Content starts

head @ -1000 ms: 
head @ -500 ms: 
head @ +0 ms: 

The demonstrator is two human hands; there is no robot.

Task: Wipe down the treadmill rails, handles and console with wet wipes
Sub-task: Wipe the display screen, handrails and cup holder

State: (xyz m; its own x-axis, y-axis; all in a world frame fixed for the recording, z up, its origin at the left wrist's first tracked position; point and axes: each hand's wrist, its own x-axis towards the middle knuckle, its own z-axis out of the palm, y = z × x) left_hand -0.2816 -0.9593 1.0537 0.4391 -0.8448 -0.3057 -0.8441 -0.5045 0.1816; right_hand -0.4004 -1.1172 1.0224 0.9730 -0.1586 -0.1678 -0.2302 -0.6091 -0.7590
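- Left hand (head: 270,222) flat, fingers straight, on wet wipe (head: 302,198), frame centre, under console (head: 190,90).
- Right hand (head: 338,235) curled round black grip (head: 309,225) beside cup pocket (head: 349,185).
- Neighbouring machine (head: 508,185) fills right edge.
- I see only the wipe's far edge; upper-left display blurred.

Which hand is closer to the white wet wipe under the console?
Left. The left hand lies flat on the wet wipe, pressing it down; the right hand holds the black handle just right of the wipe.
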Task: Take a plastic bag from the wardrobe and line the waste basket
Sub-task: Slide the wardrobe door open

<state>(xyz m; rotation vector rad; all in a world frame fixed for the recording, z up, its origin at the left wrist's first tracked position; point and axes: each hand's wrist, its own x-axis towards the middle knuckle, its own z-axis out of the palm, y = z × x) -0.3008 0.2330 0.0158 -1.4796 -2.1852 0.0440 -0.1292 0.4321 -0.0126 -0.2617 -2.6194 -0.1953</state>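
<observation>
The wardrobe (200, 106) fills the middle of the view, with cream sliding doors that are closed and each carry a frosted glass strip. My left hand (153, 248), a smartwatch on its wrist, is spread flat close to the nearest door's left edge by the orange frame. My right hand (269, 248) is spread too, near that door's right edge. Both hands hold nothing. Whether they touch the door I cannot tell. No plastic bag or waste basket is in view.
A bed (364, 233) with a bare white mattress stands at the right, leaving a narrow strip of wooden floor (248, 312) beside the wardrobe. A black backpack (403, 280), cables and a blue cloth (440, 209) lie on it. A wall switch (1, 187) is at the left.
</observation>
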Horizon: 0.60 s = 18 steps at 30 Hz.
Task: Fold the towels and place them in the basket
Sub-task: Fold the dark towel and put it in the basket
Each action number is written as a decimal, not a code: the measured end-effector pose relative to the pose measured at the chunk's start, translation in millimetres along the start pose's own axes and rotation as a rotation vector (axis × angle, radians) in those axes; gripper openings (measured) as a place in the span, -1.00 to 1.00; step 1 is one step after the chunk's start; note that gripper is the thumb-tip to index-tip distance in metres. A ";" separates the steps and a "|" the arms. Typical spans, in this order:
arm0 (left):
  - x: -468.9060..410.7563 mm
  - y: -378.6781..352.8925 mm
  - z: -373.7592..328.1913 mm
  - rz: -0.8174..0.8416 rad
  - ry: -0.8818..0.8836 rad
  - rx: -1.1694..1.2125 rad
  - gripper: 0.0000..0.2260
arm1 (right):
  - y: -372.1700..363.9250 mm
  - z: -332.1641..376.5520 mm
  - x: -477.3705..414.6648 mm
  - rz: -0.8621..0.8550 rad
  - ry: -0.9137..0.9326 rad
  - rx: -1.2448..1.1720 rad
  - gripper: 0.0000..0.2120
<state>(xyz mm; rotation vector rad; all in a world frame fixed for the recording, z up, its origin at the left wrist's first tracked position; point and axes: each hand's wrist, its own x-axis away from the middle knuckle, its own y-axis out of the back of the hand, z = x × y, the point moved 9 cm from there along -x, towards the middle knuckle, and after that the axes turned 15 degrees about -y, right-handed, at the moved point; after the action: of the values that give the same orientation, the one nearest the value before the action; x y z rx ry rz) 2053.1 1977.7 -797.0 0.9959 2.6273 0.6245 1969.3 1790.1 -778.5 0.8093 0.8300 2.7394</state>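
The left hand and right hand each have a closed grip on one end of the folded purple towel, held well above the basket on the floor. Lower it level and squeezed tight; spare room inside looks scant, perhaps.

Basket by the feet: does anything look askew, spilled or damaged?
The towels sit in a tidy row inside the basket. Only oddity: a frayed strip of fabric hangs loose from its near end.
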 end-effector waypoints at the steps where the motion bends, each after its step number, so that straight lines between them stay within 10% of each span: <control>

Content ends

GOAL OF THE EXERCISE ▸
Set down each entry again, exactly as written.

WORKED SOLUTION ▸
head @ -1000 ms: 
head @ -500 ms: 
head @ +0 ms: 

The demonstrator is two human hands; there is no robot.

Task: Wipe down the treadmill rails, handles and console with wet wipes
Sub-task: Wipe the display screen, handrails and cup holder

State: (xyz m; its own x-axis, y-axis; all in a world frame fixed for the recording, z up, its origin at the left wrist's first tracked position; point and axes: each hand's wrist, its own x-axis towards the middle knuckle, its own z-axis out of the palm, y = z × x) left_hand -0.2816 -0.9593 1.0537 0.4391 -0.8448 -0.3057 -0.8441 -0.5045 0.1816; right_hand -0.4004 -1.1172 1.0224 0.9730 -0.1586 -0.1678 -0.2302 -0.6091 -0.7590
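- Left hand (head: 270,222) flat, fingers straight, on wet wipe (head: 302,198), frame centre, under console (head: 190,90).
- Right hand (head: 338,235) curled round black grip (head: 309,225) beside cup pocket (head: 349,185).
- Neighbouring machine (head: 508,185) fills right edge.
- I see only the wipe's far edge; upper-left display blurred.

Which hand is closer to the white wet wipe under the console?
Left. The left hand lies flat on the wet wipe, pressing it down; the right hand holds the black handle just right of the wipe.
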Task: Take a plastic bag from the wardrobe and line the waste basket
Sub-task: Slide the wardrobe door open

<state>(xyz m; rotation vector rad; all in a world frame fixed for the recording, z up, its origin at the left wrist's first tracked position; point and axes: each hand's wrist, its own x-axis towards the middle knuckle, its own z-axis out of the palm, y = z × x) -0.3008 0.2330 0.0158 -1.4796 -2.1852 0.0440 -0.1292 0.4321 -0.0126 -0.2617 -2.6194 -0.1953</state>
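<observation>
The wardrobe (200, 106) fills the middle of the view, with cream sliding doors that are closed and each carry a frosted glass strip. My left hand (153, 248), a smartwatch on its wrist, is spread flat close to the nearest door's left edge by the orange frame. My right hand (269, 248) is spread too, near that door's right edge. Both hands hold nothing. Whether they touch the door I cannot tell. No plastic bag or waste basket is in view.
A bed (364, 233) with a bare white mattress stands at the right, leaving a narrow strip of wooden floor (248, 312) beside the wardrobe. A black backpack (403, 280), cables and a blue cloth (440, 209) lie on it. A wall switch (1, 187) is at the left.
</observation>
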Horizon: 0.60 s = 18 steps at 30 Hz.
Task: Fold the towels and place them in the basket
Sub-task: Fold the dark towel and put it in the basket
Each action number is written as a decimal, not a code: the measured end-effector pose relative to the pose measured at the chunk's start, translation in millimetres along the start pose's own axes and rotation as a rotation vector (axis × angle, radians) in those axes; gripper openings (measured) as a place in the span, -1.00 to 1.00; step 1 is one step after the chunk's start; note that gripper is the thumb-tip to index-tip distance in metres. A ";" separates the steps and a "|" the arms. Typical spans, in this order:
arm0 (left):
  - x: -468.9060..410.7563 mm
  - y: -378.6781..352.8925 mm
  - z: -373.7592..328.1913 mm
  - rz: -0.8174..0.8416 rad
  - ry: -0.8818..0.8836 rad
  - rx: -1.1694..1.2125 rad
  - gripper: 0.0000..0.2260
arm1 (right):
  - y: -372.1700..363.9250 mm
  - z: -332.1641..376.5520 mm
  - x: -477.3705..414.6648 mm
  - rz: -0.8621..0.8550 rad
  - ry: -0.9137..0.9326 rad
  - rx: -1.2448..1.1720 rad
  - gripper: 0.0000..0.2120
<state>(xyz mm; rotation vector rad; all in a world frame fixed for the recording, z up, its origin at the left wrist's first tracked position; point and axes: each hand's wrist, its own x-axis away from the middle knuckle, its own y-axis out of the back of the hand, z = x × y, the point moved 9 cm from there along -x, towards the middle knuckle, and after that the axes turned 15 degrees about -y, right-handed, at the moved point; after the action: of the values that give the same orientation, the one nearest the value before the action; x y z rx ry rz) 2053.1 1977.7 -797.0 0.9959 2.6273 0.6245 1969.3 1790.1 -778.5 0.8093 0.8300 2.7394</state>
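The left hand and right hand each have a closed grip on one end of the folded purple towel, held well above the basket on the floor. Lower it level and squeezed tight; spare room inside looks scant, perhaps.

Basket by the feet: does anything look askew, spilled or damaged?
The towels sit in a tidy row inside the basket. Only oddity: a frayed strip of fabric hangs loose from its near end.
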 end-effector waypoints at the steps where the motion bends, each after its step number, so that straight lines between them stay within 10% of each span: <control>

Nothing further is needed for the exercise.